O que não é normal, precisamente, é pôr-se em causa o que lá se
passa. E quando isto acontece, quando se põe em causa a normalidade
duma sociedade, é quando os cães começam a ser atiçados, as
campanhas mediáticas a bombardear
massivamente a
opinião pública, os artigos académicos a ser encomendados às
dúzias, etc.
Ainda agora o debate vai no adro
Nesta coisa da
polémica sobre o direito ao trabalho, terreiro onde aliás se
encontram pessoas pelas quais tenho a maior estima e consideração,
desculpem que lhes diga, mas o debate encontra-se ainda a um nível
miseravelmente básico, entravado por preconceitos onde se tropeça a
todo o instante, com grande produção de nódoas negras e luxações.

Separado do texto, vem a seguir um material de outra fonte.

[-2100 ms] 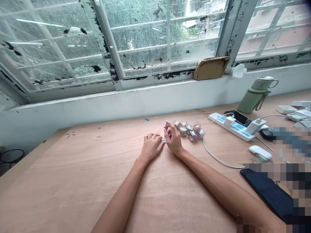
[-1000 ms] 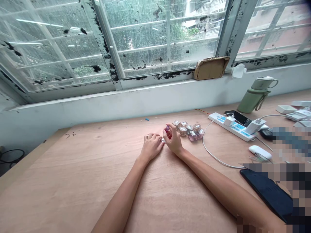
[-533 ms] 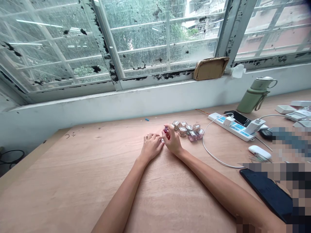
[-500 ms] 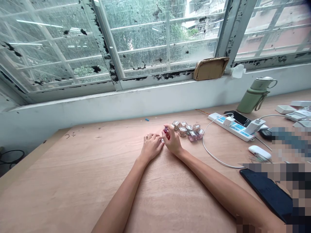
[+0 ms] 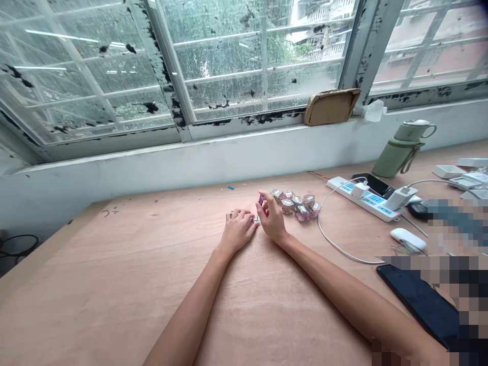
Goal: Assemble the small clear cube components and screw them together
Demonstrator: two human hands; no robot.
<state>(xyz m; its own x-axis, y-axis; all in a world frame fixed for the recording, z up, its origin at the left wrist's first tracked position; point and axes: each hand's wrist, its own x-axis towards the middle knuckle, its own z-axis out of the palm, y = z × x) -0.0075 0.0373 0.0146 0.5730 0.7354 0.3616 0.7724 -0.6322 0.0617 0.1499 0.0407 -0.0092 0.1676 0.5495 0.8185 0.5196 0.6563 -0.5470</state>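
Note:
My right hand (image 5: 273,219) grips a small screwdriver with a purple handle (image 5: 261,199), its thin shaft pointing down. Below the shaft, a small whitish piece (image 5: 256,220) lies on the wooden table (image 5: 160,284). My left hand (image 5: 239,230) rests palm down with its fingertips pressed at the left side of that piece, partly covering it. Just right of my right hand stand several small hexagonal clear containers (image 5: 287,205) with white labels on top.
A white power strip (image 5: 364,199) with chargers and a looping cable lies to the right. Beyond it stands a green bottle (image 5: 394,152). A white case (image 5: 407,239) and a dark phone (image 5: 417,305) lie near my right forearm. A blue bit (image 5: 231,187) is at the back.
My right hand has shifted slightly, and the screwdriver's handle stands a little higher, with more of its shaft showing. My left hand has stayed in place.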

Há que trabalhar muito mais, de preferência no recato da casa, da
biblioteca e das tertúlias, para chegar a alguma coisa parecida com
uma conclusão apresentável em público e
que não seja uma lastimável versão revista e embelezada do velho
capitalismo. Nestas
condições, querer correr a
apresentar conclusões e grandes directivas para a populaça sobre a questão do trabalho é o
mesmo que ter uma pulsão para fazer figura de tolo.
Custa-me imenso
que pessoas por quem tenho tão elevada consideração se metam
irreflectidamente a dizer coisas tão horripilantes a propósito do
trabalho na sociedade contemporânea.